I have tenants whose lease ends at the end of this month.  Can I begin to show prospective tenants the unit while my current tenants are still under a lease?
Answer:

You can show the property to prospective tenants at any time during the lease, upon giving reasonable written notice of intent to enter (24 hours is presumed reasonable under the law) and the entry is done during normal business hours.

7.  Question:

If one tenant moves from one unit to the other unit within one building, can I deduct the security deposit to cover the damages and fix up for the old unit, then ask them to redeposit the amount of money to make up the security deposit for the new unit?
Answer:

Yes.  In cases of transfer, in addition to leases or rental agreements for both the old and the new units, landlords may want to use a written transfer agreement to address issues that arise in transfers, such as termination of the old lease and the security deposit.

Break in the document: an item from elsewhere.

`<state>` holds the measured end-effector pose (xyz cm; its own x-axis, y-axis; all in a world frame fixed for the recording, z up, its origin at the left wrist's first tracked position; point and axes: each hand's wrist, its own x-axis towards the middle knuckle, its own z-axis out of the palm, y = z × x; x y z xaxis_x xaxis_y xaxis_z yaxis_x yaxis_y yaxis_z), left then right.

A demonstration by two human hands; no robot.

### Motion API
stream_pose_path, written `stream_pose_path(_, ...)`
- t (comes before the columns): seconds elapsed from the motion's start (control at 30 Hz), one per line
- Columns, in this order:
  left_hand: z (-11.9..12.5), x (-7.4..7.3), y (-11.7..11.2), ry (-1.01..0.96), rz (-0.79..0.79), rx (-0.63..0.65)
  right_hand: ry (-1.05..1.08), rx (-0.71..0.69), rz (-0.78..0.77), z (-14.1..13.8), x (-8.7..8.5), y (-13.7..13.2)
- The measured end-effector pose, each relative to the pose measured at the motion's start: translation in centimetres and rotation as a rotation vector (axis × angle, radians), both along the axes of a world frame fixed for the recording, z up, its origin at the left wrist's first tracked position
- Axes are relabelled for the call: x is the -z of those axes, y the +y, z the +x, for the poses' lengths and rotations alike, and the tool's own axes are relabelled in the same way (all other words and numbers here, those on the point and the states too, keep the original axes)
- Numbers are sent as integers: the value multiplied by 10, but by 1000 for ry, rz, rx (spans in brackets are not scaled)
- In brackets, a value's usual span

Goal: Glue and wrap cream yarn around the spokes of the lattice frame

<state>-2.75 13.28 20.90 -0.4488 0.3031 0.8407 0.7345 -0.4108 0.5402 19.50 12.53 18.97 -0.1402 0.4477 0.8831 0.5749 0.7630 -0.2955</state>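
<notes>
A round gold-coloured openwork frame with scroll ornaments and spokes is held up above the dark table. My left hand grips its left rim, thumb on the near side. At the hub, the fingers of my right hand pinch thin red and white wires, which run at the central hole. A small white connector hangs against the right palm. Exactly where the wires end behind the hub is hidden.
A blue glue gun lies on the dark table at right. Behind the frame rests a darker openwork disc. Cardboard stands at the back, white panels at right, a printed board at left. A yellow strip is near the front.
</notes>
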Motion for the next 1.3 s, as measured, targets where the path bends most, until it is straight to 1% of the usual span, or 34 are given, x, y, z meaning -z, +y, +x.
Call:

As to the security deposit, landlords have two options: (1) transfer the security deposit from the old lease to the new lease (and specifying the tenant’s obligations if a portion of the security deposit needs to be applied to amounts due for the old unit) or (2) requiring the tenant to pay a new security deposit for the new unit.

8.  Question:

I have recently purchased a 20-unit apartment building.  Must I have an apartment manager on site 24 hours a day, 7 days a week?
Answer:

California law requires that you have a manager, janitor, housekeeper or other responsible person reside on the premises representing the ownership when there are 16 units or more.  They do not have to be working 24/7.

9.  Question:

We had two tenants move out and deduct their security payments as a last month’s rent.  We have accrued expenses for damages and cleaning.  What can we do?
Answer:

If you can locate the former tenants, you can sue them in small claims court to get a judgment which is valid for 10 years.  As an alternative, you can turn the matter over to a collection law firm that is experienced in collections against former tenants.

10.  Question:

How long does an unlawful detainer judgment stay on the tenant’s record?
Answer:

As with all judgments, it is valid for 10 years as far as collection goes, but the credit reporting agencies keep this information for seven years.  The judgment also accrues interest at 10% per annum, and can be renewed for an additional 10 years.

11.  Question:

I represent an owner of several buildings who has a few tenants that are past due on their rent.  Instead of evicting them, he is offering the tenants a payment plan, if they are willing to sign a promissory note detailing the arrangement.  If the tenant defaults on the promissory note, will he have to start a new eviction proceeding with a 3-day notice?
Answer:

If a tenant will remain in possession, instead of a promissory note, the landlord may wish to utilize a well-drafted payment plan agreement that specifies failure to pay will be a breach under the lease or rental agreement, allowing the landlord to pursue any remedies allowed by law, including (but not limited to) possession of the property and a money judgment through an unlawful detainer action.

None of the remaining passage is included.